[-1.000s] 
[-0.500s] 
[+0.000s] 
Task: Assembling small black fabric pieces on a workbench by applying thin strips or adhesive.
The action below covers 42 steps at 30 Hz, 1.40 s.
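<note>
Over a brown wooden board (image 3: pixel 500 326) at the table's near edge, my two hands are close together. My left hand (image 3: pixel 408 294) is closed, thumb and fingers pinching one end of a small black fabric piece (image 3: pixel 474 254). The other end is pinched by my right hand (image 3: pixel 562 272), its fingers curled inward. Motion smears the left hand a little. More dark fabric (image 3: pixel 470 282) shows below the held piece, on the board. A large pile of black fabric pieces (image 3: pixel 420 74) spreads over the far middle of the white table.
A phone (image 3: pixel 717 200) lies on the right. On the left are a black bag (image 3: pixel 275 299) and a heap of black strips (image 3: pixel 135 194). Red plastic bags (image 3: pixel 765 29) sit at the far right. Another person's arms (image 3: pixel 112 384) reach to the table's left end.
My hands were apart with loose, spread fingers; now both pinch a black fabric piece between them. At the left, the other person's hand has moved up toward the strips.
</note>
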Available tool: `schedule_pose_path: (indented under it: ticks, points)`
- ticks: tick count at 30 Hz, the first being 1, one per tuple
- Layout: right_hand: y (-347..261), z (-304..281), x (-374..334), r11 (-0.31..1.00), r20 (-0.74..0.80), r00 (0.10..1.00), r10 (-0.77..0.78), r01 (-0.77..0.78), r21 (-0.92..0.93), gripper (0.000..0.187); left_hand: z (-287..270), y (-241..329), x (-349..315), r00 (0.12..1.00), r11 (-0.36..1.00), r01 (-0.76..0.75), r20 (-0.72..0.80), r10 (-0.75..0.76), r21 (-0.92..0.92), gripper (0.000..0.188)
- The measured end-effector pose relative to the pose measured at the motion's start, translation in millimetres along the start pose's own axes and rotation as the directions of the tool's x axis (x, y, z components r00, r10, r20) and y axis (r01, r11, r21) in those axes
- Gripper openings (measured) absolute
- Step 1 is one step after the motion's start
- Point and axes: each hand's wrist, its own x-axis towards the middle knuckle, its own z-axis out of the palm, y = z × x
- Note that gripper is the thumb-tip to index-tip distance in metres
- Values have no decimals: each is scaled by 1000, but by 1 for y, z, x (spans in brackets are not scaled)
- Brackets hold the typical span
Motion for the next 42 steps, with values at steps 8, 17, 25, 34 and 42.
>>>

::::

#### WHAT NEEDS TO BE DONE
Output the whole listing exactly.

#### FINISHED EXERCISE
[-1.000s] 
[-0.500s] 
[+0.000s] 
Task: Assembling small black fabric pieces on a workbench by applying thin strips or adhesive.
The action below covers 42 steps at 30 Hz, 1.40 s.
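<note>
Over a brown wooden board (image 3: pixel 500 326) at the table's near edge, my two hands are close together. My left hand (image 3: pixel 408 294) is closed, thumb and fingers pinching one end of a small black fabric piece (image 3: pixel 474 254). The other end is pinched by my right hand (image 3: pixel 562 272), its fingers curled inward. Motion smears the left hand a little. More dark fabric (image 3: pixel 470 282) shows below the held piece, on the board. A large pile of black fabric pieces (image 3: pixel 420 74) spreads over the far middle of the white table.
A phone (image 3: pixel 717 200) lies on the right. On the left are a black bag (image 3: pixel 275 299) and a heap of black strips (image 3: pixel 135 194). Red plastic bags (image 3: pixel 765 29) sit at the far right. Another person's arms (image 3: pixel 112 384) reach to the table's left end.
My hands were apart with loose, spread fingers; now both pinch a black fabric piece between them. At the left, the other person's hand has moved up toward the strips.
</note>
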Available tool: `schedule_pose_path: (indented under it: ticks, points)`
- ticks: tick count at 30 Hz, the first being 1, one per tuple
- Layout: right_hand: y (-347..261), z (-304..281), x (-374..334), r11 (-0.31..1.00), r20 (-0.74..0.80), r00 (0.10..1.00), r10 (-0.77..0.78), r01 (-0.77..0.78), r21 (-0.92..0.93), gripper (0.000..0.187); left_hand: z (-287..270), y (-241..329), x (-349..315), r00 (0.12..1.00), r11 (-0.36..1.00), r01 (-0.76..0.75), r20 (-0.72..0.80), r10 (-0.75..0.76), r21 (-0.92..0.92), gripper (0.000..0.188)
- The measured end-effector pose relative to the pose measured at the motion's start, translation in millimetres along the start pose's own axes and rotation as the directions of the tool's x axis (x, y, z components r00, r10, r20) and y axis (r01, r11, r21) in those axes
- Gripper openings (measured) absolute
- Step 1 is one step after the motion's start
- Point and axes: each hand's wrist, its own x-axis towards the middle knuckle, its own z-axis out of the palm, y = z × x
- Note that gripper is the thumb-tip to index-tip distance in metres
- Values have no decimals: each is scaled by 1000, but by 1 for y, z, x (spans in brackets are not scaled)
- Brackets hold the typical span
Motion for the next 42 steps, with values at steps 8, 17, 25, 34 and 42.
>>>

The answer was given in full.